Seyit, daha nikâh kıyılır kıyılmaz dik başlılığını Mürvet’e de gösterdi. Sonuçta insan ne ise O’dur. Seyit de değişmiyor. Seyit’in inadı, hayatını mahveden bir engel. Mürvet ile evlenmesine sebep olarak da Şura’yı gösteriyor. Öncesinde o kadar kadın tanımış olmasına rağmen bir kadının “Bitti.” demesine inanıyor. Şura ile hala sen dedin, ben dedim, tartışmasında.


Tek mutlu kadın sendin; ama "Bunlar daha iyi günleriniz." der gibi bakıyorsun.

Şu bölümde, tüm kadınlar mutsuz oldu da bir Ayşe mutlu oldu ya, kadın sonunda emeline ulaştı. Gönülsüz vardığı Hakkı’ya nedense kanı ısınıverdi.
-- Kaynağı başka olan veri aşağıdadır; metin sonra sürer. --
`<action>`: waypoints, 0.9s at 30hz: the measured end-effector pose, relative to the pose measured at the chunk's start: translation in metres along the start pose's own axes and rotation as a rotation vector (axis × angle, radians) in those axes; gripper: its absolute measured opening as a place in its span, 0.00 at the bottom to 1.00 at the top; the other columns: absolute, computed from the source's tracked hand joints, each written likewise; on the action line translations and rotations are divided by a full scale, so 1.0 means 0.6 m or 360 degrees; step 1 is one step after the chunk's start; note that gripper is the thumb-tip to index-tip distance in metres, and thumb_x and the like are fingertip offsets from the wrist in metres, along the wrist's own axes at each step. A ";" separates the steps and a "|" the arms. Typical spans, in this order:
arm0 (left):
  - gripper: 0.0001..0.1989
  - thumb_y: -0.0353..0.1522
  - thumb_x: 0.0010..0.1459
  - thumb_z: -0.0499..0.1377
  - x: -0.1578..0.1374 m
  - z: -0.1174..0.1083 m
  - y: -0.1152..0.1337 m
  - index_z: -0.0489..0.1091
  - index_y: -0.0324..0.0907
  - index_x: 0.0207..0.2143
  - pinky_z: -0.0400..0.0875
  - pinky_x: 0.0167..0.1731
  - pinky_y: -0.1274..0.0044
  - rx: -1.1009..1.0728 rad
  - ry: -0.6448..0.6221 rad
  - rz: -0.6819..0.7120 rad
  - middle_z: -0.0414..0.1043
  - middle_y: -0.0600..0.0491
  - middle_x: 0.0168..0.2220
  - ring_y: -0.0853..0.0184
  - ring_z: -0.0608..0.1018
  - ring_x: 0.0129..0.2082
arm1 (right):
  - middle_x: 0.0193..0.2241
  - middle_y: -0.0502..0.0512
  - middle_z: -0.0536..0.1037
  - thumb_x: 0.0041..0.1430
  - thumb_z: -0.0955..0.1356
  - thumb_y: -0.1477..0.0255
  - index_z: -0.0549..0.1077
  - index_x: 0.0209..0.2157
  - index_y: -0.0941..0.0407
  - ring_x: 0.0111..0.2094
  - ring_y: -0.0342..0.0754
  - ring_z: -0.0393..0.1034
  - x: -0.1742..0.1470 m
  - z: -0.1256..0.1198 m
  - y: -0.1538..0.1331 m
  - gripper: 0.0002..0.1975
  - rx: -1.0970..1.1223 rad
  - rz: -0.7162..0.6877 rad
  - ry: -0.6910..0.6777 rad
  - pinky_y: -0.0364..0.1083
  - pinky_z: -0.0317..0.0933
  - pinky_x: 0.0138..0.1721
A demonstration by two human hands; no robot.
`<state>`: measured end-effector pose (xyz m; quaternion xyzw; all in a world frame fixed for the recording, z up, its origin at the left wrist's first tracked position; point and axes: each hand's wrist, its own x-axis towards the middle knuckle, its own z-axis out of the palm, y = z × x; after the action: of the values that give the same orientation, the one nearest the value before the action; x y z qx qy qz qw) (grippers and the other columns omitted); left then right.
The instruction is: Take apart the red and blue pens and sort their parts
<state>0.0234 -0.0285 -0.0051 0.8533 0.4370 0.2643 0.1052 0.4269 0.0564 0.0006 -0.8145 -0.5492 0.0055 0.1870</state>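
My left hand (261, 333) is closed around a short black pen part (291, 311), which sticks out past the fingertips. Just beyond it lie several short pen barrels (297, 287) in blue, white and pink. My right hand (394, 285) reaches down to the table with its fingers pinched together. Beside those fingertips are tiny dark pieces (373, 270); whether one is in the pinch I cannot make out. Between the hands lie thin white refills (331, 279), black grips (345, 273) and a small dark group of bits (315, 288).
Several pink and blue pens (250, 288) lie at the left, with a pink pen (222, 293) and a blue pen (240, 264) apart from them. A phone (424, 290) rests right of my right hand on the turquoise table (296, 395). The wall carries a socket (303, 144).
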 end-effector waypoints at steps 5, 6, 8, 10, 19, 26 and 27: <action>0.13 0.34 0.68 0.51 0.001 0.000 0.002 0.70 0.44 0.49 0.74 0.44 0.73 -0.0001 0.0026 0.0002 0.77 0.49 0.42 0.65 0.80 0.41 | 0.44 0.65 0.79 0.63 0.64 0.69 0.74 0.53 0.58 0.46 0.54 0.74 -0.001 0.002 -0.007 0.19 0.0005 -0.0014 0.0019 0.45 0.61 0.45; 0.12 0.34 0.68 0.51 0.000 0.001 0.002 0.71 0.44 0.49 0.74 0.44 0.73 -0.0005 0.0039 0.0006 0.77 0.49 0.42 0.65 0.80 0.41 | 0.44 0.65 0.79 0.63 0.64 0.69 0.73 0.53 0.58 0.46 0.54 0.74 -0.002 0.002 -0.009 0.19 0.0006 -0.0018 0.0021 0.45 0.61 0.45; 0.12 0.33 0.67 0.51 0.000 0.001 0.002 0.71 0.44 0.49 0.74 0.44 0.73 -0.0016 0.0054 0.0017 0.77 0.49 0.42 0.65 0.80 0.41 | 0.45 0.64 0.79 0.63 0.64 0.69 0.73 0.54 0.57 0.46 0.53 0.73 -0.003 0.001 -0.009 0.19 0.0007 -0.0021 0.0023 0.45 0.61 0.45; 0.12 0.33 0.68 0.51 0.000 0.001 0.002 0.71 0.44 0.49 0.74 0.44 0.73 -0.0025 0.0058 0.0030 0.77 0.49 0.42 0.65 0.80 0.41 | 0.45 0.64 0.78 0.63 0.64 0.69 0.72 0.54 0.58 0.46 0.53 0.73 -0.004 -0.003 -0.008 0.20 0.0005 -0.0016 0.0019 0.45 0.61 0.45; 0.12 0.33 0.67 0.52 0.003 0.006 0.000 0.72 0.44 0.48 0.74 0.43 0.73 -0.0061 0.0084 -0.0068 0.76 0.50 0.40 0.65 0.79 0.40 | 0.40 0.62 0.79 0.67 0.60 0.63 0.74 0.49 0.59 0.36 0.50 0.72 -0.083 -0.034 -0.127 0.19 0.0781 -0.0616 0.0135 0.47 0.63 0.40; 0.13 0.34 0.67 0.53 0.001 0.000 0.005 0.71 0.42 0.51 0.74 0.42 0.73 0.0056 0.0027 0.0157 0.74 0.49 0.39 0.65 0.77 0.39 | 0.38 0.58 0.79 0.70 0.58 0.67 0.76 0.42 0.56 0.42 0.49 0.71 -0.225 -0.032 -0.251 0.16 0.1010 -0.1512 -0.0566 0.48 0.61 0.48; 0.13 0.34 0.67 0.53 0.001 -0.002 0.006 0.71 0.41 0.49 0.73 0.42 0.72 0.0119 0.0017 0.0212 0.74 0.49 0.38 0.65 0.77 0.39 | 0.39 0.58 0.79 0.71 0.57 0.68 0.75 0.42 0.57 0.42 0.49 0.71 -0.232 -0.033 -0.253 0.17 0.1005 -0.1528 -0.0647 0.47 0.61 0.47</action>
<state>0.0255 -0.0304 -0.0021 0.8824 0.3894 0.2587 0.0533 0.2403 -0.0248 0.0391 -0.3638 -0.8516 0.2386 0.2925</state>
Ayşe, düğündeki huzursuzluk sonucu geceyi mutlu bitirmek istemiş ya da planlarını rahatça hayata geçirebilmek için kocası ile ilişkisini baştan sıcak tutmanın iyi bir fikir olduğunu, düşünmüş olabilir. Ayşe’nin gazabından korunmak için tek çare onun mutluluğu. Yalnız, bu evde de uğraş olarak Mürvet’i seçtiği için sıkılmayacağı kesin.


Umudun hep boşa çıkacak; ama yine de ayakta kalacaksın.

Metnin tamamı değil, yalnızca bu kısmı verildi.